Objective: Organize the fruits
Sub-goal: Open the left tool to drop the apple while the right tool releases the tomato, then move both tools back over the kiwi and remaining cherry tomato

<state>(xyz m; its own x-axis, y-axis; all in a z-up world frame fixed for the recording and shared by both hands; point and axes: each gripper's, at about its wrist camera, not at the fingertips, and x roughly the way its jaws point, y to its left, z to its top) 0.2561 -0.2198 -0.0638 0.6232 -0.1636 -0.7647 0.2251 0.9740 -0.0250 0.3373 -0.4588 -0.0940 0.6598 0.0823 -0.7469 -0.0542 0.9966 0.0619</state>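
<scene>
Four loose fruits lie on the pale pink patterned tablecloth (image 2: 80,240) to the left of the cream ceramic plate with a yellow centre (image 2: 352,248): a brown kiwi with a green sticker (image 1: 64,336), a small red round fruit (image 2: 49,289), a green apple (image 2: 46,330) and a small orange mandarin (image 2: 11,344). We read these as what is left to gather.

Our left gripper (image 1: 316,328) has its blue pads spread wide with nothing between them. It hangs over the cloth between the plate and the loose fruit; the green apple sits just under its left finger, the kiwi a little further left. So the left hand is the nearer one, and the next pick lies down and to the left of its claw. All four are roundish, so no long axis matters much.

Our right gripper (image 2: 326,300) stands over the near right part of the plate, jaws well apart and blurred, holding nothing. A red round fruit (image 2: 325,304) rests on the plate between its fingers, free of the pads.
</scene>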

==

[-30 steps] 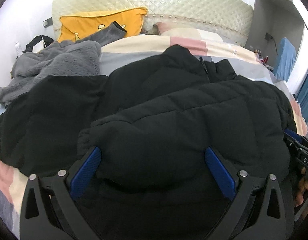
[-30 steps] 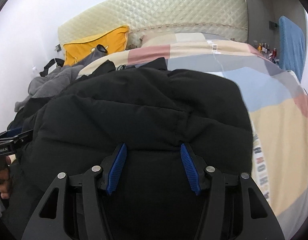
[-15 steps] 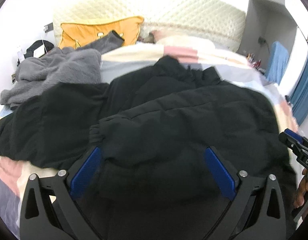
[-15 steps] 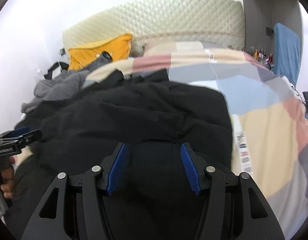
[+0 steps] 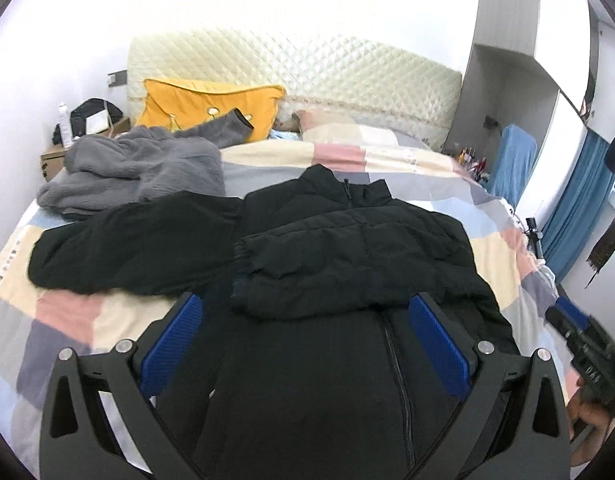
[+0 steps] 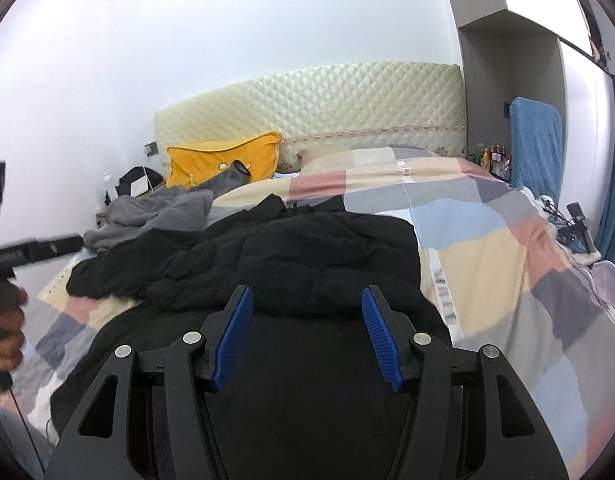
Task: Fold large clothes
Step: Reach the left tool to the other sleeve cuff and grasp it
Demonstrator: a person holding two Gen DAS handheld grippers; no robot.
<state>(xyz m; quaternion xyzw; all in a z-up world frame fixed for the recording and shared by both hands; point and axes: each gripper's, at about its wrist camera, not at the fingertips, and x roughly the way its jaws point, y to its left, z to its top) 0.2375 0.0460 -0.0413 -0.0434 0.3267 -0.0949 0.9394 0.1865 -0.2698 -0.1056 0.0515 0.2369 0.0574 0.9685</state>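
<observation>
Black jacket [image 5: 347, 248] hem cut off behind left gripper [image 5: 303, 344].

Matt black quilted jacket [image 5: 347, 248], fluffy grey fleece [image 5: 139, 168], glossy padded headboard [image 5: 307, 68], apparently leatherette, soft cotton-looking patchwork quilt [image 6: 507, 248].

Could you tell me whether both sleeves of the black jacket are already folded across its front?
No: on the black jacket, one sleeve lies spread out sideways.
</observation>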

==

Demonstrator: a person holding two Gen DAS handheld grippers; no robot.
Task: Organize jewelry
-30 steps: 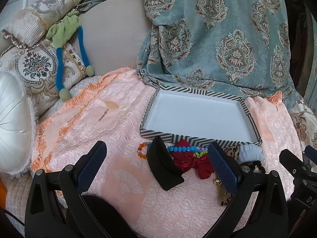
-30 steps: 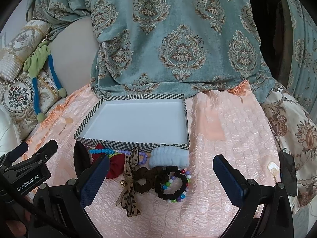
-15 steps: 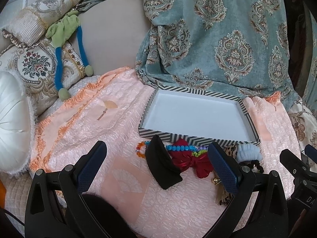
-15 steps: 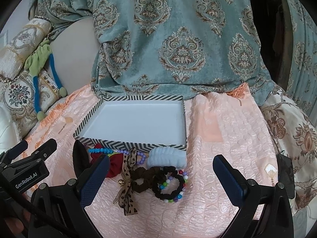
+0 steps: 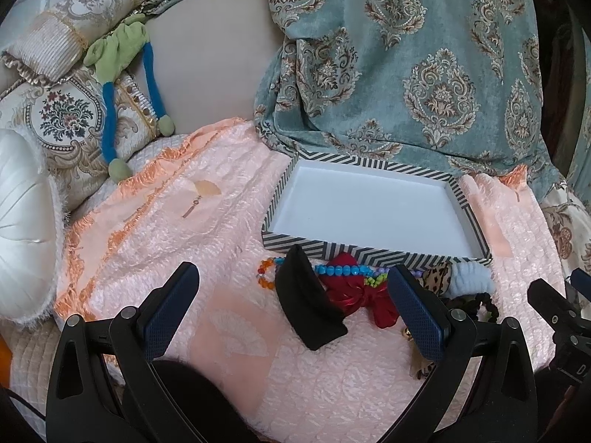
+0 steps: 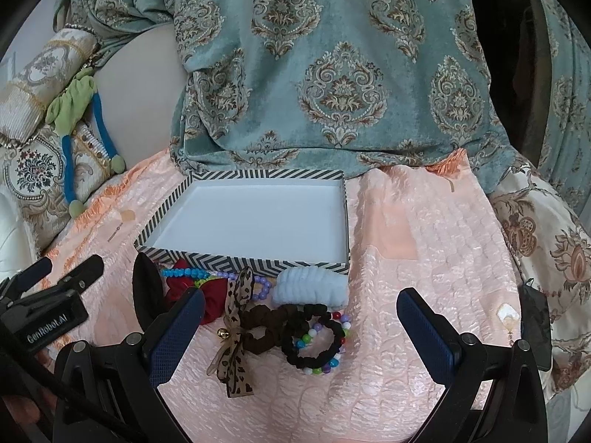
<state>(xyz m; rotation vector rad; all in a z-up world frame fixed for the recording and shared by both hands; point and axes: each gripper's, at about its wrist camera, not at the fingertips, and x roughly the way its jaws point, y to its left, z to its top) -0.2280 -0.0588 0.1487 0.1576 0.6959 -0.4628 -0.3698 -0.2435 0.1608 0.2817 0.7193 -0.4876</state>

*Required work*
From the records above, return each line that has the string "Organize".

*Result below*
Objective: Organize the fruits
Task: Organize jewelry

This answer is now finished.